## TASK BRIEF
The expected answer is a verbatim transcription of the lines below, beginning with the first and ending with the line that holds "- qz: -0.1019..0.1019", without pictures.

Segment Open

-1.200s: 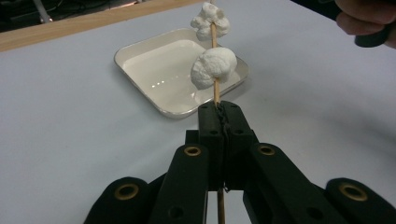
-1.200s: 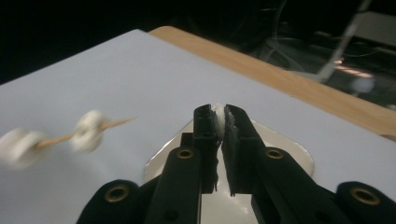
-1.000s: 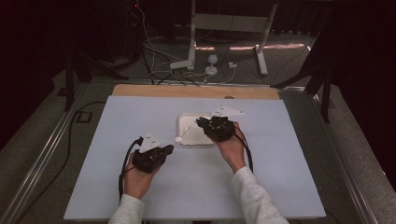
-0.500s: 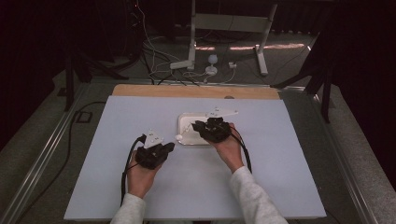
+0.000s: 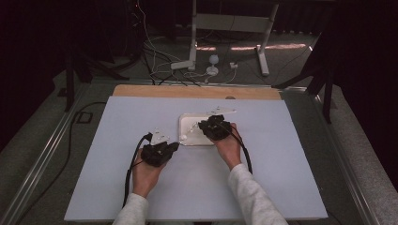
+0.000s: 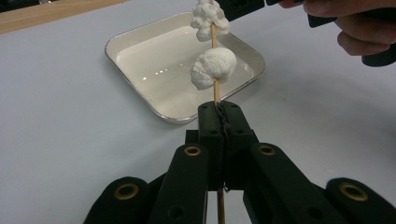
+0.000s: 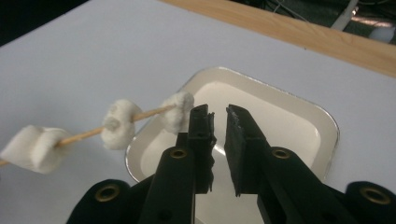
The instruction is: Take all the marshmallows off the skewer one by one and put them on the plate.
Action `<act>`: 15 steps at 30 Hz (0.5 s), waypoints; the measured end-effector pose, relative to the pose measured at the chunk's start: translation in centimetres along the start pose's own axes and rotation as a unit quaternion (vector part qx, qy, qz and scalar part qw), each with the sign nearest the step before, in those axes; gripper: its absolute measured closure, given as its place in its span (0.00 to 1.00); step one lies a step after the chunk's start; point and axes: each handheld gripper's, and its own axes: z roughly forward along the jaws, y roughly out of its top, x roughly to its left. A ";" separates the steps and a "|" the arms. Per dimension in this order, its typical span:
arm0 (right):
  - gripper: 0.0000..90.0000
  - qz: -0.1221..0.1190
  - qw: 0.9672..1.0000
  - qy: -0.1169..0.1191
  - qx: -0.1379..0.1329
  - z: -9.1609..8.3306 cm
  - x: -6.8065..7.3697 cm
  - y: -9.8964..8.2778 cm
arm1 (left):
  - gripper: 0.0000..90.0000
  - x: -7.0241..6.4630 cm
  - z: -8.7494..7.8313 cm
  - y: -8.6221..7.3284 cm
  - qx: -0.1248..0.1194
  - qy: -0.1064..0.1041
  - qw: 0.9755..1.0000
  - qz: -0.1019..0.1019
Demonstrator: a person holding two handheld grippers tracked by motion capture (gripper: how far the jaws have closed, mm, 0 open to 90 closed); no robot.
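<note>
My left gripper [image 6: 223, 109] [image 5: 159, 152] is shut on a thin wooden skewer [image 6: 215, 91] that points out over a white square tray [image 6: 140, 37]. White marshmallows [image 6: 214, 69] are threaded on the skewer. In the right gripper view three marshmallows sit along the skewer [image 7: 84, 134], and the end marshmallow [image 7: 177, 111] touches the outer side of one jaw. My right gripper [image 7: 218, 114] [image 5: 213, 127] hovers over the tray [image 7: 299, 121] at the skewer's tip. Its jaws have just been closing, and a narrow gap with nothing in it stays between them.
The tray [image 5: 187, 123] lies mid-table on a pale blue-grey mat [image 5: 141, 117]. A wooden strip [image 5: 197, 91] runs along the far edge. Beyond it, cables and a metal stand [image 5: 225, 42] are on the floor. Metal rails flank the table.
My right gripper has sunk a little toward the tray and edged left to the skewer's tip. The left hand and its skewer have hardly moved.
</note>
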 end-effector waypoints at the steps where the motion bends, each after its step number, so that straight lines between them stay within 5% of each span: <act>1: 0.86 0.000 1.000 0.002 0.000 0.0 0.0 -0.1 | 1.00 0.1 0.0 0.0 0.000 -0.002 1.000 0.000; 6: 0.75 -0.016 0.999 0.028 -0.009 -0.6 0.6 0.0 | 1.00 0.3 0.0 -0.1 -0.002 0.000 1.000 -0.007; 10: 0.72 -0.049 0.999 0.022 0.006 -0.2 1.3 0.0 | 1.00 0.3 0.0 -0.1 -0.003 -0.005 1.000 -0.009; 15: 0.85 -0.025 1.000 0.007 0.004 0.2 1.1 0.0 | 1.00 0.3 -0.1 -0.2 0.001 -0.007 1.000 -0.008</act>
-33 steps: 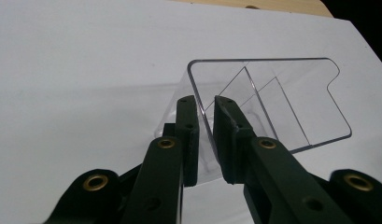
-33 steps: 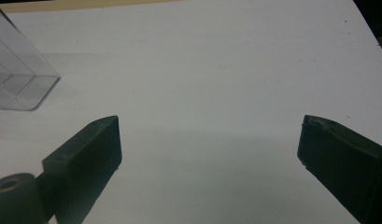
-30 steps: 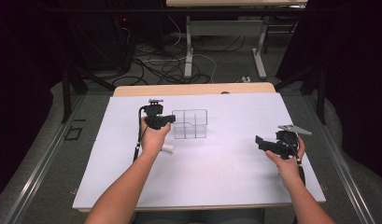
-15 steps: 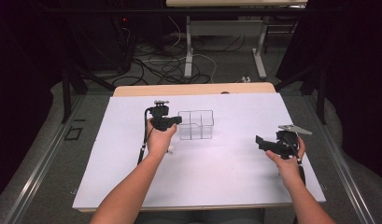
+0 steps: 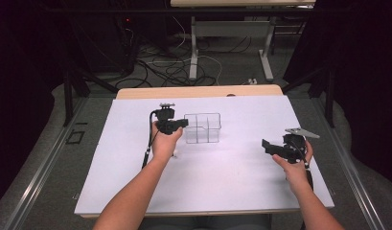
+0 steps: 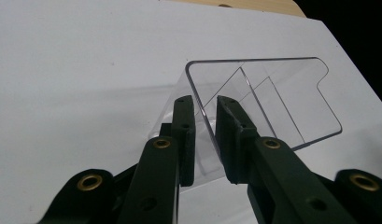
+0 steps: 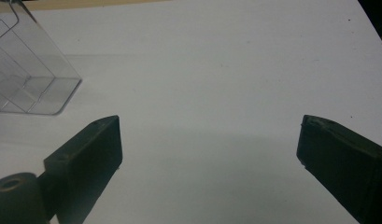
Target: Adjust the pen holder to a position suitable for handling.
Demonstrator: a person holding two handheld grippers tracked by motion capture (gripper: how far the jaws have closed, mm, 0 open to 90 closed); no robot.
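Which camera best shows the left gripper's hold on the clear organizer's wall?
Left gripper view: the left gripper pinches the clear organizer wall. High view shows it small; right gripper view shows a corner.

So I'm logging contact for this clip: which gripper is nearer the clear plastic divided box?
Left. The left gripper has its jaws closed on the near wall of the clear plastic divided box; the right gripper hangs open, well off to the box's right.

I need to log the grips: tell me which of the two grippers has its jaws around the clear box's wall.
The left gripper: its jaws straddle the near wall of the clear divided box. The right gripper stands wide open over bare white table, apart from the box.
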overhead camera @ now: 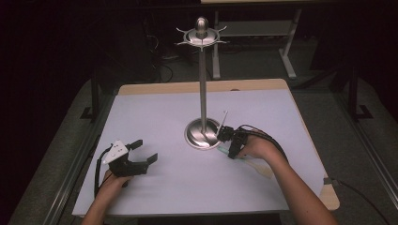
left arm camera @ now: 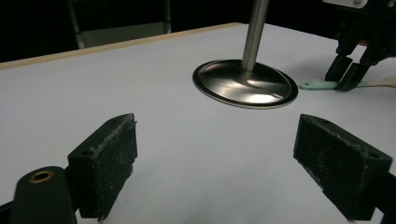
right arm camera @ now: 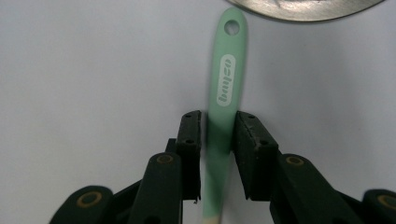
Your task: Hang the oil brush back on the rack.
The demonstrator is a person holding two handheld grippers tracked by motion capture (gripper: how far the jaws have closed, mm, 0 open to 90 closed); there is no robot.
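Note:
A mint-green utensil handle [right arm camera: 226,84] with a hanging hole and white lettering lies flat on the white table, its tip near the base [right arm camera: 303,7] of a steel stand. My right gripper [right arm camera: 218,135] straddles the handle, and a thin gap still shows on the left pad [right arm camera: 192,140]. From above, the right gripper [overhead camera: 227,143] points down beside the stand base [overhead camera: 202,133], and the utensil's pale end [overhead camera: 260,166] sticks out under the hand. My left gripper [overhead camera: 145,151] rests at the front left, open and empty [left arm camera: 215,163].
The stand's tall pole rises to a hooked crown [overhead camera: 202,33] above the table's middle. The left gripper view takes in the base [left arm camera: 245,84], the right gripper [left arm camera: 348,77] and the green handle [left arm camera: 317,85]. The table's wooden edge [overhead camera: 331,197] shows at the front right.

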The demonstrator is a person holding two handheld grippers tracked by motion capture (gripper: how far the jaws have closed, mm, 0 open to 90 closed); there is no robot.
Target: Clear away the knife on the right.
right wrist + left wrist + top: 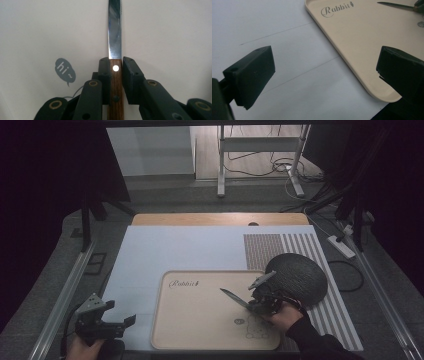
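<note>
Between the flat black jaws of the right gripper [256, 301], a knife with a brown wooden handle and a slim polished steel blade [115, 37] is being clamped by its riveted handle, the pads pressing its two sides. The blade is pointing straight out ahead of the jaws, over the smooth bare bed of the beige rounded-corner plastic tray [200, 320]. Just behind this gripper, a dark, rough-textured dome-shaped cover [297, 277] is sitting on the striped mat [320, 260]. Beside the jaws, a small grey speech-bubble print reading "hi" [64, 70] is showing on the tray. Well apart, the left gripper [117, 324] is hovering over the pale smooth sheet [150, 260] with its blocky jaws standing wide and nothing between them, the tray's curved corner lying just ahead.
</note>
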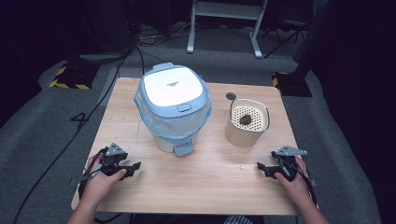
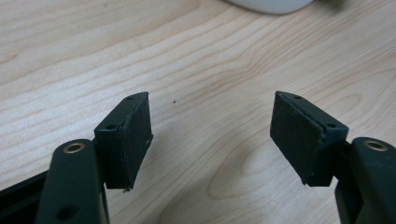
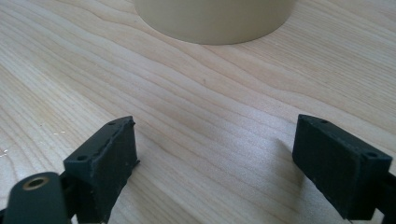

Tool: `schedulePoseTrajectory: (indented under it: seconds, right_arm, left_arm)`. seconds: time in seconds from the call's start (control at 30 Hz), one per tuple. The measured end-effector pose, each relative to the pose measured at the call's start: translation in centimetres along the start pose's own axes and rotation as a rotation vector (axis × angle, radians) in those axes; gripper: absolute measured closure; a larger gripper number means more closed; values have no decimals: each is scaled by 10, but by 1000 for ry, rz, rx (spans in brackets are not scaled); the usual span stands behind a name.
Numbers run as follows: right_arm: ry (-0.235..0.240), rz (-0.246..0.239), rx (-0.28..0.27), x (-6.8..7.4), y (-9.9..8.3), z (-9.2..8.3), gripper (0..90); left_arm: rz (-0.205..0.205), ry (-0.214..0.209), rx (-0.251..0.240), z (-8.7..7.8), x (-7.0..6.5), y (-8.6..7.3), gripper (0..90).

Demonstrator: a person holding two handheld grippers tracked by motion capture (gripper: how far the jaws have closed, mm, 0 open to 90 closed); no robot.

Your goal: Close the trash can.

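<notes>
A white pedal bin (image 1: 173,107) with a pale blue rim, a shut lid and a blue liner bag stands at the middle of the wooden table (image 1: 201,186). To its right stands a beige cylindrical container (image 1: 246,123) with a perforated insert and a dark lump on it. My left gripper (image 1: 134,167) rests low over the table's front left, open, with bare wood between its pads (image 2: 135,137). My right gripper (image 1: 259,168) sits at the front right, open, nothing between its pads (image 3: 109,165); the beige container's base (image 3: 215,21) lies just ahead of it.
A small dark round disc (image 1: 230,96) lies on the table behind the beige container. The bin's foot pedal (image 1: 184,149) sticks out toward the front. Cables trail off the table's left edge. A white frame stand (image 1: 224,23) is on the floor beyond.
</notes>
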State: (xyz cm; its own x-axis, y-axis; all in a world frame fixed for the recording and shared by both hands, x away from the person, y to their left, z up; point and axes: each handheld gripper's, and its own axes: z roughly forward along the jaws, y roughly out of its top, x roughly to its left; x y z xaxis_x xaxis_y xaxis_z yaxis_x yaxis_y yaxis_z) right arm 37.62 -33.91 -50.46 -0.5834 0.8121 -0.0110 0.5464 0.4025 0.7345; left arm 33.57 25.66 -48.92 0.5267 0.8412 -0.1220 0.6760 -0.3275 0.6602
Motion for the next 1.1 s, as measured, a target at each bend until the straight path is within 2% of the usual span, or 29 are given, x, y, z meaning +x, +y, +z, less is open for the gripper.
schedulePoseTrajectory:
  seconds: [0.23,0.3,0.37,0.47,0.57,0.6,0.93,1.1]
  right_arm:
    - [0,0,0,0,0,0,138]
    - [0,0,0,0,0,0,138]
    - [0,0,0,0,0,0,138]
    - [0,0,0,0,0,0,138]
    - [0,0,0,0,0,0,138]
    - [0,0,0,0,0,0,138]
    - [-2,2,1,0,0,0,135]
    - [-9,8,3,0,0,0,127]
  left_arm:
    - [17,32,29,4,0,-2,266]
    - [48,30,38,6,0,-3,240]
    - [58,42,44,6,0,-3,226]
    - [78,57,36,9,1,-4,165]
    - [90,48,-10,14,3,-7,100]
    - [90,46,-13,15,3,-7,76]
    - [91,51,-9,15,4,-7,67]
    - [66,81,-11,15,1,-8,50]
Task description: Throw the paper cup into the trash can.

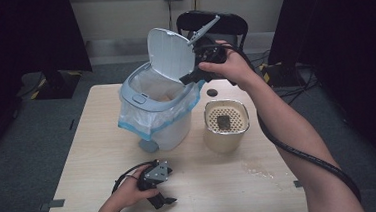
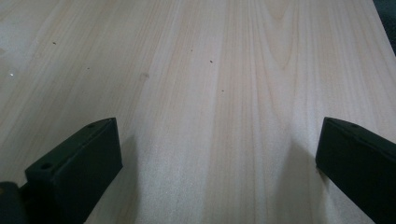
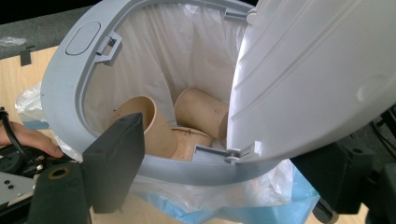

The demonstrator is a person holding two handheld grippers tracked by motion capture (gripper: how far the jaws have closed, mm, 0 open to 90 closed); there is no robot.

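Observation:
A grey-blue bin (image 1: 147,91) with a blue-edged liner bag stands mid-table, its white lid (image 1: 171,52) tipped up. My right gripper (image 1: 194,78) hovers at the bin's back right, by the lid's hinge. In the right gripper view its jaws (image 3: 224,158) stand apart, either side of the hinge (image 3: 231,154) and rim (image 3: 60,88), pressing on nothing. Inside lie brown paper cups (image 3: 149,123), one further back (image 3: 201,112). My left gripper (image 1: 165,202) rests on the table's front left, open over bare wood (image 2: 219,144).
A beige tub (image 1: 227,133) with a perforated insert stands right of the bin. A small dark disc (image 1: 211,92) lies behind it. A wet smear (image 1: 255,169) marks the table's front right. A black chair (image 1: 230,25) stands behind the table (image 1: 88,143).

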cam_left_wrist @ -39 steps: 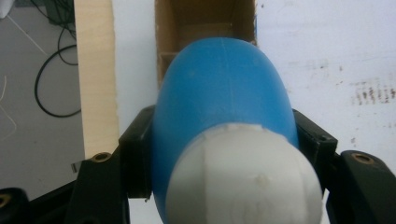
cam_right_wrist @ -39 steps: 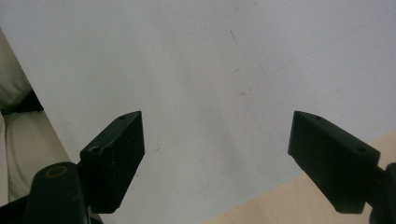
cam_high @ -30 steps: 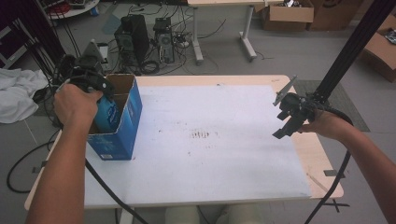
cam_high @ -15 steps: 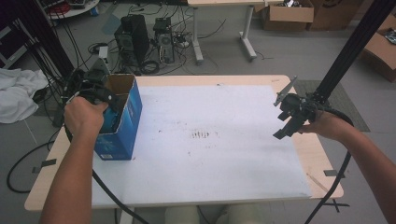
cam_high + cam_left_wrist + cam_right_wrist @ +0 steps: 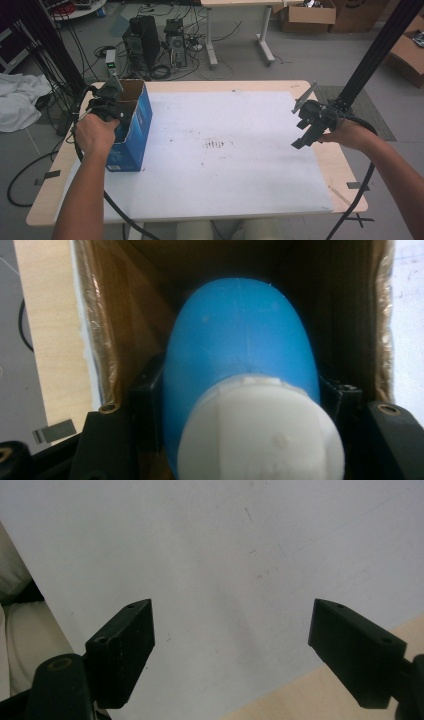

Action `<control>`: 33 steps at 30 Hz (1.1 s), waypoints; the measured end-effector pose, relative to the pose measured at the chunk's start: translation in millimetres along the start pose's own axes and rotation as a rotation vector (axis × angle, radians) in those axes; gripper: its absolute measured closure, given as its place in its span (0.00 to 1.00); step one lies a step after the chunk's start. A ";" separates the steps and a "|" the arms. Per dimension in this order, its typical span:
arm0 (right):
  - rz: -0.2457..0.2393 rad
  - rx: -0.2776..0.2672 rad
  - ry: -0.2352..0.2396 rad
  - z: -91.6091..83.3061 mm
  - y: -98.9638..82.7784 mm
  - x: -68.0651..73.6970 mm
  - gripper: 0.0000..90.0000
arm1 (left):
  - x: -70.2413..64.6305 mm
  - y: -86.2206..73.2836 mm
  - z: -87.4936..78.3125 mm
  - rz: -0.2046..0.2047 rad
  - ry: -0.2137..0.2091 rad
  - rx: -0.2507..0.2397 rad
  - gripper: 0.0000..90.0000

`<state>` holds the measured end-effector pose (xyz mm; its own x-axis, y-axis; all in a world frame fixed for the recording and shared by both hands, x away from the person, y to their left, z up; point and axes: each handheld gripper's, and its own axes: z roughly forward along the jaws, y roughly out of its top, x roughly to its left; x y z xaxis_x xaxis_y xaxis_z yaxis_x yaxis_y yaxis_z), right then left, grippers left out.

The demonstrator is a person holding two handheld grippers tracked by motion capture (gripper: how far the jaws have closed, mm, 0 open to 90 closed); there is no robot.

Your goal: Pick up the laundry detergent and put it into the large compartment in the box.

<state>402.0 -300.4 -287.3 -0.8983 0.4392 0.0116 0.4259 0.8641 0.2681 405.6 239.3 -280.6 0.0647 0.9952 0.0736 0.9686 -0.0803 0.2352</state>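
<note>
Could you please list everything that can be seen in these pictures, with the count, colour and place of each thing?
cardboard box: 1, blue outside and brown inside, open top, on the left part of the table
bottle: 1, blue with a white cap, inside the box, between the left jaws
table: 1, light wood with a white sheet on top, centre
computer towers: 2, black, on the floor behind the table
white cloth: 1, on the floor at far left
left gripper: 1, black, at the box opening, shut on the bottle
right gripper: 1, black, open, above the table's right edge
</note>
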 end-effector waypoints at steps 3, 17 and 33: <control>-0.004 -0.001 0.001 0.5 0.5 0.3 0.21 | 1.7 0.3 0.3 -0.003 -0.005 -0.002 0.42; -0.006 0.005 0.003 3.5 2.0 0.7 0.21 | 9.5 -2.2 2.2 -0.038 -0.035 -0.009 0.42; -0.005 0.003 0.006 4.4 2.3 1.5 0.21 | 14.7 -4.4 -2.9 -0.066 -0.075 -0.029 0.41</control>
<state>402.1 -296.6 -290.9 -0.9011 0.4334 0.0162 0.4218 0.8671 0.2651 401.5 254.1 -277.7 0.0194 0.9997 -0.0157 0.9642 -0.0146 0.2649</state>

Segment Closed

## RESULT
-1.200s: 
-1.200s: 
-1.000s: 
-0.500s: 
+0.000s: 
+0.000s: 
+0.000s: 
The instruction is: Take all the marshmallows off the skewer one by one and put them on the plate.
Action `<act>`: 15 steps at 30 Hz (0.5 s), waypoints; the measured end-effector pose, relative to the pose measured at the chunk's start: translation in centimetres along the start pose's own axes and rotation as a unit quaternion (vector part qx, qy, qz and scalar part qw), each with the sign nearest the step before, in those axes; gripper: its absolute measured closure, given as its place in its span (0.00 to 1.00); step one lies a step after the chunk's start; point and axes: each handheld gripper's, and its own axes: z roughly forward along the jaws, y roughly out of its top, x roughly to its left. A ";" separates the steps and a "|" the arms. Per dimension in this order, its typical span:
arm0 (right):
  - gripper: 0.0000..90.0000
  - qz: -0.1221..0.1190
  - qw: 0.9672..1.0000
  - qy: -0.1169..0.1191
  - qx: -0.1379..0.1329
  - z: -9.1609..8.3306 cm
  - x: -6.8065..7.3697 cm
  - y: -9.8964..8.2778 cm
arm1 (left):
  - gripper: 0.0000..90.0000
  - x: -7.0241..6.4630 cm
  - z: -8.7494..7.8313 cm
  - y: -8.6221..7.3284 cm
  - qx: -0.1248..0.1194
  - qy: -0.1064..0.1041
  - qw: 0.9755..1.0000
  - qz: -0.1019..0.1019

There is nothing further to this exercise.